Figure 1. Creating a neuronal surface. (A,D) show low and high magnification the maximum intensity projection of a Neurobiotin-filled hypoglossal motor neuron (Cy3) and excitatory synaptic components VGLUT2 (green) and PSD-95 (purple). (B,E) show low and high magnification 3D isometric view of the same neuron in Imaris. (C,F) show low and high magnification of the neuronal surface created in Imaris using the “create surface” tool. Scale bars: (A,B,C) 5 μm and (D,E,F) 2.5 μm.
The “create surface” tool was used to make a solid surface best matching the neuron anatomy. To do this, we used Cy3 labeling of a Neurobiotin-filled motor neuron and dendrites as the source channel (Figures 1A,B,D,E). The “smoothing” tool was disabled, as this introduces an artificial uniformity to the cell surface. As our sections were thick and we were trying to detect fluorophores up to 50 μm deep from the surface of the slice, the background subtraction option was enabled. The minimum diameter setting was determined by selecting “slice view” and using the line tool to measure the diameter of the smallest dendrite found in the confocal stack.
Next, using the interactive software histogram of Cy3 voxels (volumetric pixels), a threshold was selected so as to include as much of the neuron as possible while excluding any background.
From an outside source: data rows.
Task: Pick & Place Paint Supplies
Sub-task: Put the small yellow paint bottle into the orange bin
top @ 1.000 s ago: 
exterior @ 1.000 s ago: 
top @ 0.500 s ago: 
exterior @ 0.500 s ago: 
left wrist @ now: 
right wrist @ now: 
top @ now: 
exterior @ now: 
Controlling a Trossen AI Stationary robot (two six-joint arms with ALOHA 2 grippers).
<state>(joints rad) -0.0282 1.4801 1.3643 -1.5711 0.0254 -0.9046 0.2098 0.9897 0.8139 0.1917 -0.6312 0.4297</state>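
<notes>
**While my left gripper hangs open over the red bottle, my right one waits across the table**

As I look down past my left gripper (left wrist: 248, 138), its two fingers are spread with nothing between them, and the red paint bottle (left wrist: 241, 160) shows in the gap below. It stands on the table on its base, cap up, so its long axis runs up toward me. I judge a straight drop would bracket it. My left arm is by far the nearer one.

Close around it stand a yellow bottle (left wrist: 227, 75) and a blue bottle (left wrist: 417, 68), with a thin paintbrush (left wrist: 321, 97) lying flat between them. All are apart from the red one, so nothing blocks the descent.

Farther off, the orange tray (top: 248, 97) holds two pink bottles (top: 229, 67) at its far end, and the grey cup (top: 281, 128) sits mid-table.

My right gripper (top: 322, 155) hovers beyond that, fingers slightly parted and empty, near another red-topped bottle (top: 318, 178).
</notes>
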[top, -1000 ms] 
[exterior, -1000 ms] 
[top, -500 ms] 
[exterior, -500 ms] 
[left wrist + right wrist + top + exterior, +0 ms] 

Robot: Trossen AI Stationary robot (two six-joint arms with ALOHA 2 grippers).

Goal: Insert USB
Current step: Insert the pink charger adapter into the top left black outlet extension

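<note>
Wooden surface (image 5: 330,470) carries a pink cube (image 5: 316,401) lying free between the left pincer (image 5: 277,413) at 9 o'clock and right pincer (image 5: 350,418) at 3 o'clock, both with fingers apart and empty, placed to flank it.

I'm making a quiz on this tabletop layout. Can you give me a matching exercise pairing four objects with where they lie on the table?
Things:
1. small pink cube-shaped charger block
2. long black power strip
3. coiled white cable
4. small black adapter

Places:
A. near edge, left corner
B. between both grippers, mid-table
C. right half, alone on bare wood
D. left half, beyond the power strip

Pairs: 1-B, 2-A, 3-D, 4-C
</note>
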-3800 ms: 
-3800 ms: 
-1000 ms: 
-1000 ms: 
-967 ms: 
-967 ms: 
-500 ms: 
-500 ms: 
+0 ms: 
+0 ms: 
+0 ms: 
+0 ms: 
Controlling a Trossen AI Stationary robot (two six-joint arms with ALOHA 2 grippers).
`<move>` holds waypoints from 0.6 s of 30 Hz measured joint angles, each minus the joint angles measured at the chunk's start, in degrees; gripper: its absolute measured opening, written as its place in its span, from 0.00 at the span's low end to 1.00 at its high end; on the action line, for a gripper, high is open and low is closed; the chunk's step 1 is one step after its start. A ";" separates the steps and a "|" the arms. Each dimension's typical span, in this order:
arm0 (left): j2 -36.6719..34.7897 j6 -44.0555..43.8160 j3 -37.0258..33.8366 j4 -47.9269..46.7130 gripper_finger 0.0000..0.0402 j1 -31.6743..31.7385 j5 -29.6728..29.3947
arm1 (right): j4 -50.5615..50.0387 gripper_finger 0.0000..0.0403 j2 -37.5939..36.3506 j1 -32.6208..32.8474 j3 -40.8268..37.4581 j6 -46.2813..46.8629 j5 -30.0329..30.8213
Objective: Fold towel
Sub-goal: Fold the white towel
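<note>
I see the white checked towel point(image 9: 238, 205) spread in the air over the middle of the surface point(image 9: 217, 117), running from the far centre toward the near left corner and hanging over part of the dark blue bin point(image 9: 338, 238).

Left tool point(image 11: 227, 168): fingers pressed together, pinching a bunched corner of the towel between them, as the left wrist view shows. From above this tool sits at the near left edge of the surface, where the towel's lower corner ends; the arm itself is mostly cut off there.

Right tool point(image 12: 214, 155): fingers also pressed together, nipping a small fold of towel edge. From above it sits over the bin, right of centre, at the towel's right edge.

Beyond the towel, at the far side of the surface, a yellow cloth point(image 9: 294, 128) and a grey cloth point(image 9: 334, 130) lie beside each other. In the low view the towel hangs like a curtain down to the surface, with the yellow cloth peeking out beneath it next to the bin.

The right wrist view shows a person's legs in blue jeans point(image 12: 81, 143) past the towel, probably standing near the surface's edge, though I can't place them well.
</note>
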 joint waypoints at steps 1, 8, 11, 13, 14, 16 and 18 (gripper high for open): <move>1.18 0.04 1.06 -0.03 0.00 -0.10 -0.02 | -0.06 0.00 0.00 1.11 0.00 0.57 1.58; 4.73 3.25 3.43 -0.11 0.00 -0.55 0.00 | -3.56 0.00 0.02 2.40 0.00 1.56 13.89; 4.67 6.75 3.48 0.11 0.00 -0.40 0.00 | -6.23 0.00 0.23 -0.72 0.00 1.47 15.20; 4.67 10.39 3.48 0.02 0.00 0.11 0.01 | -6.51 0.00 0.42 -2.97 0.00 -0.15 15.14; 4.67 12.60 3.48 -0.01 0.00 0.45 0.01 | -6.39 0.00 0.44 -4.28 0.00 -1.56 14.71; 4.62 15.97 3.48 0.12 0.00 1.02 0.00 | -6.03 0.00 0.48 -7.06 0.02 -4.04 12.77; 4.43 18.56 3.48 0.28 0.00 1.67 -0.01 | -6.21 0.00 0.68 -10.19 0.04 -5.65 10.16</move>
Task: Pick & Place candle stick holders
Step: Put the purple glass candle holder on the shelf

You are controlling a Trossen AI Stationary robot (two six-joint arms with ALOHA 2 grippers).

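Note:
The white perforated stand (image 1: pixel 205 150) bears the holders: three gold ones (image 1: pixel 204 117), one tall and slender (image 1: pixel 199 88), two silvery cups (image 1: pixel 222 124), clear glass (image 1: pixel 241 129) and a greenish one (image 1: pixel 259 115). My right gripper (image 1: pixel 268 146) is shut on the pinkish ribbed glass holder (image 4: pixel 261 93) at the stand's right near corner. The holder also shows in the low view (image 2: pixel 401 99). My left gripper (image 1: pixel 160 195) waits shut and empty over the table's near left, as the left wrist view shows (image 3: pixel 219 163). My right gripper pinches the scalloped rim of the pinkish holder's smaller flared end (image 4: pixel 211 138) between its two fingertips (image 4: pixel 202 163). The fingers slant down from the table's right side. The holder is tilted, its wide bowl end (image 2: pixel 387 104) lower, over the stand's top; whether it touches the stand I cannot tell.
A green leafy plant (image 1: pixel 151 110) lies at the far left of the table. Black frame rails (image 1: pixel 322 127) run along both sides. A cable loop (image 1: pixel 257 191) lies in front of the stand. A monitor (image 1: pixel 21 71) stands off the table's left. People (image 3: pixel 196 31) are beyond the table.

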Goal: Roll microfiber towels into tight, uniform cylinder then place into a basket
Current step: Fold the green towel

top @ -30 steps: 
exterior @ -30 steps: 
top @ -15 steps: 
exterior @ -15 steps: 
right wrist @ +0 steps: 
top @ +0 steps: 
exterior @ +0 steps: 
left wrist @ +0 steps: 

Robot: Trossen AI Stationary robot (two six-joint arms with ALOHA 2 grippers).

When choosing a correct threshold, which is low enough to accurately demarcate the neuron of interest, small artifacts appearing as small blebs consistent with background fluorescence, which occasionally appeared outside the labeled cell soma and dendrites. These were filtered out based on size in the subsequent step by setting a minimum object size in the interactive size threshold histogram, the minimum size being related to the volume of the labeled cell soma or dendrite.
Filtering Pre-Synaptic and Post-Synaptic Channels Related only to the Filled Neuron
Pre-synaptic and post-synaptic color channels were then filtered based on the neuronal surface, so that only the fluorescence relevant to pre-and post-synaptic elements of the filled neuron remained. This required removal of all pre-synaptic fluorescence signals inside the filled cell, and all the post-synaptic fluorescence outside the filled cell. In the confocal z-stack, PSD-95 post-synaptic marker labeling was distributed throughout the whole field of view (Figures 2A,D). As we were only interested in the PSD-95 staining associated with the surface of the filled neuron, we filtered out the z-stack (and the data set) of all PSD-95 staining outside the boundary of the cell surface, conserving only the portion of the signal which was continuous with the neuron's cell surface (Figures 2B,E). For the pre-synaptic marker VGLUT2, we also observed labeling throughout our entire z-stack confocal field (Figures 2G,J). In this case, only VGLUT2 labeling outside our filled neuron was of interest for analysis. We therefore filtered out of the z-stack (and data set), all VGLUT2 labeling continuous with the cell surface and staining within the filled neuron (i.e., its membrane and cytoplasm; Figures 2H,K).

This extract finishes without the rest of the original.